Santa Sé apela ao respeito pelos direitos dos reclusos

A Santa Sé manifestou hoje a sua preocupação pela violação dos direitos humanos em cadeias de todo o mundo, afirmando que “o preso tem direito a ser reconhecido como pessoa”. O presidente do Conselho Pontifício Justiça e Paz (CPJP), Cardeal Renato Martino, considerou que este pressuposto “deve animar a política e o direito, as instituições sociais de prevenção e a legislação prisional, bem como a intervenção nas cadeias dos organismos da sociedade civil”. A CPJP organiza entre hoje e amanhã um seminário internacional de estudo sobre os direitos humanos dos presos, em colaboração com a comissão internacional da pastoral católica nas prisões (ICCPPC).
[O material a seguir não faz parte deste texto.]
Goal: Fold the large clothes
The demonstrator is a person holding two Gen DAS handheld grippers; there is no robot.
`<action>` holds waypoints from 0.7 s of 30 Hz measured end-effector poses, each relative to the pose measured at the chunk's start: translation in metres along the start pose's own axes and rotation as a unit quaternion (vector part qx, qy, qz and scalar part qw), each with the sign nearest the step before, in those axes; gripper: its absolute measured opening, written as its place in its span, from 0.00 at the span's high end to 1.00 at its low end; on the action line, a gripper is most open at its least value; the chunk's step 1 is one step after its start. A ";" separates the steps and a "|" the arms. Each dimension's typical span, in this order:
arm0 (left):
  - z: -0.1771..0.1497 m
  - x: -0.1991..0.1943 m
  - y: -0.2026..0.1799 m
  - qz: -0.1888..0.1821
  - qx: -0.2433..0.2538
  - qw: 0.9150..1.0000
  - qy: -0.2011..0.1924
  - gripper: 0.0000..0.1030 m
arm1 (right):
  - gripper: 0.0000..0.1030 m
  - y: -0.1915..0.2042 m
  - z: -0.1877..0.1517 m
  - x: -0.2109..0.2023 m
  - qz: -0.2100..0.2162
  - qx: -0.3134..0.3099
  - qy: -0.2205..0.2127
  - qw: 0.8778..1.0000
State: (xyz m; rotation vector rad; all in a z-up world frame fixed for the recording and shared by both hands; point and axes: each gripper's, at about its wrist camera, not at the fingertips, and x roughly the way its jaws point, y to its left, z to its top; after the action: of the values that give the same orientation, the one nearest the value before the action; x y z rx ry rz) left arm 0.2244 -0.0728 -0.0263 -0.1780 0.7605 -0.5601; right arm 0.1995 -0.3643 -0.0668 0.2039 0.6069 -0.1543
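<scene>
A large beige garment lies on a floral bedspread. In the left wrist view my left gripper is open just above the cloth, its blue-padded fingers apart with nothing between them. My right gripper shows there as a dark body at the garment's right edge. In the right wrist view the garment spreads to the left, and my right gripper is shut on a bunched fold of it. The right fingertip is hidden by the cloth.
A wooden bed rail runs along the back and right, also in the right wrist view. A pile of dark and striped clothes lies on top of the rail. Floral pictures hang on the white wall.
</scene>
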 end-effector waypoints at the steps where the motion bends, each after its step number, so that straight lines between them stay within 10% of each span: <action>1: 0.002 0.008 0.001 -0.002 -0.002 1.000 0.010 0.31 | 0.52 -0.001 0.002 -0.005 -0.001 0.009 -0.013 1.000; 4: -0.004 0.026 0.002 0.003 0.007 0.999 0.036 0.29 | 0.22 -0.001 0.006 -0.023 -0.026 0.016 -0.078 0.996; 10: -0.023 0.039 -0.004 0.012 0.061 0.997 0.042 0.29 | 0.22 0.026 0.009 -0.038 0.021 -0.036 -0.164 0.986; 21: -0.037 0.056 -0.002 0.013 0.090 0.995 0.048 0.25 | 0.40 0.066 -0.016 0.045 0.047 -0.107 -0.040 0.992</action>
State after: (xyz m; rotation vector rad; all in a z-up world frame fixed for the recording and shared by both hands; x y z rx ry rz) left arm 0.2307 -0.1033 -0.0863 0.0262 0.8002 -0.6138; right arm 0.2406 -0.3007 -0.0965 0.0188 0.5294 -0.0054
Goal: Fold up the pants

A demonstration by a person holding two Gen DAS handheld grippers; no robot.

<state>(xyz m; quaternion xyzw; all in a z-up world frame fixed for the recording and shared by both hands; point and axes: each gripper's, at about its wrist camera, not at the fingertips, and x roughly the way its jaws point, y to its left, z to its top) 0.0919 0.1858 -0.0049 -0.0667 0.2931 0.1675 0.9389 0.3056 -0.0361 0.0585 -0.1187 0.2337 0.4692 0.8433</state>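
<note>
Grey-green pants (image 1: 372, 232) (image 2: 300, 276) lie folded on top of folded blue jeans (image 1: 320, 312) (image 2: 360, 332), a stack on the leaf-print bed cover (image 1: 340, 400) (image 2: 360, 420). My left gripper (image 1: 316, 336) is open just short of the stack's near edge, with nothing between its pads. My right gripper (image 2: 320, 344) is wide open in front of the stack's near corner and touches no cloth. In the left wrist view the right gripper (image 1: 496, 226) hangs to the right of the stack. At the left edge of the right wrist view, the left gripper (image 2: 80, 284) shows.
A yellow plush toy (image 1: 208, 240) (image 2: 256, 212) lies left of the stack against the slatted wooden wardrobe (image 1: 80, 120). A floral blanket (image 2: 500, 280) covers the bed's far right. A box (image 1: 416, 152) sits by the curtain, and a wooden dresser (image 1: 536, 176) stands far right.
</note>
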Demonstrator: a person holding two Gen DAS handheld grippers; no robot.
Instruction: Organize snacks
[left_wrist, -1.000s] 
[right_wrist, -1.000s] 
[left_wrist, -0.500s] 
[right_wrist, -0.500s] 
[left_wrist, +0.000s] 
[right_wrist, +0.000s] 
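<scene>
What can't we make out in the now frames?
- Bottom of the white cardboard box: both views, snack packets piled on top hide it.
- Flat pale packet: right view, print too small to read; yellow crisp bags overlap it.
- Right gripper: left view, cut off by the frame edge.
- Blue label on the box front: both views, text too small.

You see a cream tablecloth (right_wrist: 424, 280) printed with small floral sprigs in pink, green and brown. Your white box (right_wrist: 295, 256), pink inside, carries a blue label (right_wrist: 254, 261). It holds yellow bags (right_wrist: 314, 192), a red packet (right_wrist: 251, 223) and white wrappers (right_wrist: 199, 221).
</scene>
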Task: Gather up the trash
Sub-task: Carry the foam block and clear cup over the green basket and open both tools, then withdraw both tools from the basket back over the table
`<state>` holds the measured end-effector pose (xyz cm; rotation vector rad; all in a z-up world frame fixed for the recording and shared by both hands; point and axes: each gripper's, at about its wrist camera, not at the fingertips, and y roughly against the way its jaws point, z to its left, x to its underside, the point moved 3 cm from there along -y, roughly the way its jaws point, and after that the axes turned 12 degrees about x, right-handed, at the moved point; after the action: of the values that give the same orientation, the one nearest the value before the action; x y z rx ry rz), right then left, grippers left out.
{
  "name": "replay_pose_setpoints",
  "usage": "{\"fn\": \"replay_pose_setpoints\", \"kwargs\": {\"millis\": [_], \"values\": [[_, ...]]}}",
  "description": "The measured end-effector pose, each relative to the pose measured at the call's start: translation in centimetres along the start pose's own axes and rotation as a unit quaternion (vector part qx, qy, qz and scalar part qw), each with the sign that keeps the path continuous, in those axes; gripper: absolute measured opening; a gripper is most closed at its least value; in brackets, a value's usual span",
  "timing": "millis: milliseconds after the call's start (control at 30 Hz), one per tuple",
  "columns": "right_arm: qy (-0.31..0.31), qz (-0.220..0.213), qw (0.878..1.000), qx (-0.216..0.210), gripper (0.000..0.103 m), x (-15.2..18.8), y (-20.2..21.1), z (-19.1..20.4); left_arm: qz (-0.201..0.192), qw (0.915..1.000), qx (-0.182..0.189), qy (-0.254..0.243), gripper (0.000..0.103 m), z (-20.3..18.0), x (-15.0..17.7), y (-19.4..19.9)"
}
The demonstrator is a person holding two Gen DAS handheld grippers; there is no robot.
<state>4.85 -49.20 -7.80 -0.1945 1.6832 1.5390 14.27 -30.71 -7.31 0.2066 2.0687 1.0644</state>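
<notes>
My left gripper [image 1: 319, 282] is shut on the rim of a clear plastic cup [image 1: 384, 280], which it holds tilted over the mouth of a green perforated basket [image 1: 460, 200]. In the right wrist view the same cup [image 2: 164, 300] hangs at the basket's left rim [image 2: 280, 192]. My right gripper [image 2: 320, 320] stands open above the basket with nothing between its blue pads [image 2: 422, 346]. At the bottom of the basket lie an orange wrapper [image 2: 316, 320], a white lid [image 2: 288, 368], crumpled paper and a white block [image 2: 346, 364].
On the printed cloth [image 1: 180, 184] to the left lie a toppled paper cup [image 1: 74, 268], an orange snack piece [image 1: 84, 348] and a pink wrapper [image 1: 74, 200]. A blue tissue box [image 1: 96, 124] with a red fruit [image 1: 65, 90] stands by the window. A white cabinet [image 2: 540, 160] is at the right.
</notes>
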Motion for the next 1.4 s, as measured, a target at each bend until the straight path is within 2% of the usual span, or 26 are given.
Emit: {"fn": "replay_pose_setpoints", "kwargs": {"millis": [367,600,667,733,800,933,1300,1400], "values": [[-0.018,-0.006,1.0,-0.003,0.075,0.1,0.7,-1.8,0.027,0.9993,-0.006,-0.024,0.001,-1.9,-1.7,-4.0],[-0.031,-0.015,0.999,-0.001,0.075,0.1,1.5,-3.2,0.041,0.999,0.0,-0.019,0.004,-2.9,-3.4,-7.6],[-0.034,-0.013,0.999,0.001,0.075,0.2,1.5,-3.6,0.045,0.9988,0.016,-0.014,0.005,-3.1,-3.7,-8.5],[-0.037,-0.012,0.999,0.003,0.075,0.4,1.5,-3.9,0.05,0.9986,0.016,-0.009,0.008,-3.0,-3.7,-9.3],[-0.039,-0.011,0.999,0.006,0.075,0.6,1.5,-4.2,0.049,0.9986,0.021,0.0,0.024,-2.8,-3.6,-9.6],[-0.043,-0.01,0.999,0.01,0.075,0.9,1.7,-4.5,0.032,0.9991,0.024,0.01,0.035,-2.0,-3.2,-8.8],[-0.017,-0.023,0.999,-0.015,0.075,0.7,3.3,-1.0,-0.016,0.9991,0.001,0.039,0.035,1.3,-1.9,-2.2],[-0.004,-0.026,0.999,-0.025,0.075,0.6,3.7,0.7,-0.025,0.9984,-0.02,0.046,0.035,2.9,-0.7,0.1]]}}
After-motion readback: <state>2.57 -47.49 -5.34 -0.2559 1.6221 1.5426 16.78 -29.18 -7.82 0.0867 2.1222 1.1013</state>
Cerca de 80 peritos, estudiosos e capelães dos cinco continentes ouviram o Cardeal Martino denunciar que em todo o mundo “se verificam situações de prisão e modalidades de detenção muito pré-juridicas, no sentido em que não receberam os mais elementares direitos da pessoa”. O membro da Cúria Romana afirmou que muitos países tratam os reclusos “abaixo dos requisitos mínimos de humanidade”. “Os presos está na cadeia, mas não é da cadeia”, concluiu. O seminário vai procurar respostas para as problemáticas “humanas, jurídicas, políticas e sociais” que se vivem nas cadeias. Num telegrama enviado em seu nome pelo Cardeal Angelo Sodano, o Papa assinala que é necessário “afirmar o imperativo respeito pelo dignidade permanente da dignidade humana do indivíduo que violou a lei, de modo a que se continue a sentir parte da sociedade”.